__WHAT TO DO__. Every line below is to be quoted exactly, with nothing added or dropped.

__DATA EXCERPT__.

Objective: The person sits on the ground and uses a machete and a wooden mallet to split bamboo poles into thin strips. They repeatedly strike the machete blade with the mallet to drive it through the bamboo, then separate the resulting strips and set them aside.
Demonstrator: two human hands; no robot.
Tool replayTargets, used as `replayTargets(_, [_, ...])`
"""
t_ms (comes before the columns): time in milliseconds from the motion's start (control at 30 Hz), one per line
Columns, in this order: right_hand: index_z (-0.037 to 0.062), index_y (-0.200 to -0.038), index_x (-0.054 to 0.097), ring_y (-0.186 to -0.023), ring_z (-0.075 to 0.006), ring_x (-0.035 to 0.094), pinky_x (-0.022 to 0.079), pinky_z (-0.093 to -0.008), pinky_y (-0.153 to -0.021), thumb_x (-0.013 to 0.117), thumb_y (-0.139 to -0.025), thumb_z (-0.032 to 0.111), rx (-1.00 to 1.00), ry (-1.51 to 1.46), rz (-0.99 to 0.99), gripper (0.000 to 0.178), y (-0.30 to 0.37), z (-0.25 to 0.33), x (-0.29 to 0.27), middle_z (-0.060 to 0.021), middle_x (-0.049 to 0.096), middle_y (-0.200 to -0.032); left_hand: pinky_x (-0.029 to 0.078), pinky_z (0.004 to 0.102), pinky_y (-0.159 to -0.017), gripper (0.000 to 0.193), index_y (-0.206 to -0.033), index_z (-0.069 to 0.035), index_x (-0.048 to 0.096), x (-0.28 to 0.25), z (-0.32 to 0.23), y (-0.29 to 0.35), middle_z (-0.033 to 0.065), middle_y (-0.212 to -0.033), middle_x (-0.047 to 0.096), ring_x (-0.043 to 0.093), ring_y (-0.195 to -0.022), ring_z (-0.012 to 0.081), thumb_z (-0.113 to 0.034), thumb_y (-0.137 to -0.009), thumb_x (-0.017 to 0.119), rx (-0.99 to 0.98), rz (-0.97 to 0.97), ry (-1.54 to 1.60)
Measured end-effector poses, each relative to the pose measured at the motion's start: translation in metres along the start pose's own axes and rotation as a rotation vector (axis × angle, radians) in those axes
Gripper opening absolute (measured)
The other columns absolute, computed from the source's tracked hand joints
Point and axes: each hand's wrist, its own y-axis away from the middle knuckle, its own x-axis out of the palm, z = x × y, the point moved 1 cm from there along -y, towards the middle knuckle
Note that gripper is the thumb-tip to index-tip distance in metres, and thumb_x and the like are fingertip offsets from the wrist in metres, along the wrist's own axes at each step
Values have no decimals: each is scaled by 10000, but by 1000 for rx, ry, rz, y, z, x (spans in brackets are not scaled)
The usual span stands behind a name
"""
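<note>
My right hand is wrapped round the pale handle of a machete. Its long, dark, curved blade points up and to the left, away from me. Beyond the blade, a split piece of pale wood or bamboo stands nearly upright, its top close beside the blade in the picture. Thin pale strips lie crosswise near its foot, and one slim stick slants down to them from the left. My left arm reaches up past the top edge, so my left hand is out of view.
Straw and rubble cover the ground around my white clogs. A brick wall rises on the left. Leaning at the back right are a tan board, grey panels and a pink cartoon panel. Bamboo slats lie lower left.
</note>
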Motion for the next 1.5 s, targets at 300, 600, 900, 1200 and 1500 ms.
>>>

__SOLUTION TO THE PROBLEM__.
Objective: The person sits on the ground and uses a machete and a wooden mallet to split bamboo poles into thin strips. They repeatedly strike the machete blade with the mallet to drive it through the bamboo, then separate the resulting strips and set them aside.
Demonstrator: two human hands; no robot.
Tool replayTargets, used as `replayTargets(_, [_, ...])`
"""
t_ms (comes before the columns): time in milliseconds from the motion's start (control at 30 Hz), one per line
Columns, in this order: right_hand: index_z (-0.037 to 0.062), index_y (-0.200 to -0.038), index_x (-0.054 to 0.097), ring_y (-0.186 to -0.023), ring_z (-0.075 to 0.006), ring_x (-0.035 to 0.094), pinky_x (-0.022 to 0.079), pinky_z (-0.093 to -0.008), pinky_y (-0.153 to -0.021), thumb_x (-0.013 to 0.117), thumb_y (-0.139 to -0.025), thumb_z (-0.032 to 0.111), rx (-1.00 to 1.00), ry (-1.51 to 1.46), rz (-0.99 to 0.99), gripper (0.000 to 0.178), y (-0.30 to 0.37), z (-0.25 to 0.33), x (-0.29 to 0.27), middle_z (-0.060 to 0.021), middle_x (-0.049 to 0.096), middle_y (-0.200 to -0.032); left_hand: pinky_x (-0.029 to 0.078), pinky_z (0.004 to 0.102), pinky_y (-0.159 to -0.017), gripper (0.000 to 0.193), index_y (-0.206 to -0.033), index_z (-0.069 to 0.035), index_x (-0.048 to 0.096), x (-0.28 to 0.25), z (-0.32 to 0.23), y (-0.29 to 0.35), middle_z (-0.033 to 0.065), middle_y (-0.212 to -0.033), middle_x (-0.047 to 0.096), ring_x (-0.043 to 0.093), ring_y (-0.195 to -0.022), ring_z (-0.012 to 0.081), thumb_z (-0.113 to 0.034), thumb_y (-0.137 to -0.009), thumb_x (-0.017 to 0.119), rx (-0.99 to 0.98), rz (-0.97 to 0.97), ry (-1.54 to 1.60)
Measured end-effector poses, each relative to the pose measured at the motion's start: translation in metres along the start pose's own axes and rotation as a rotation vector (axis × angle, radians) in those axes
Gripper opening absolute (measured)
The other columns absolute, computed from the source's tracked hand joints
Point and axes: each hand's wrist, its own y-axis away from the middle knuckle, its own x-axis out of the palm, z = x × y, the point moved 1 cm from there along -y, towards the middle knuckle
Note that gripper is the thumb-tip to index-tip distance in metres, and thumb_x and the like are fingertip offsets from the wrist in metres, along the wrist's own axes at each step
Values have no decimals: each is scaled by 10000, but by 1000 for rx, ry, rz, y, z, x (spans in brackets are not scaled)
The usual span stands behind a name
"""
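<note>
My right hand is wrapped round the pale handle of a machete. Its long, dark, curved blade points up and to the left, away from me. Beyond the blade, a split piece of pale wood or bamboo stands nearly upright, its top close beside the blade in the picture. Thin pale strips lie crosswise near its foot, and one slim stick slants down to them from the left. My left arm reaches up past the top edge, so my left hand is out of view.
Straw and rubble cover the ground around my white clogs. A brick wall rises on the left. Leaning at the back right are a tan board, grey panels and a pink cartoon panel. Bamboo slats lie lower left.
</note>
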Motion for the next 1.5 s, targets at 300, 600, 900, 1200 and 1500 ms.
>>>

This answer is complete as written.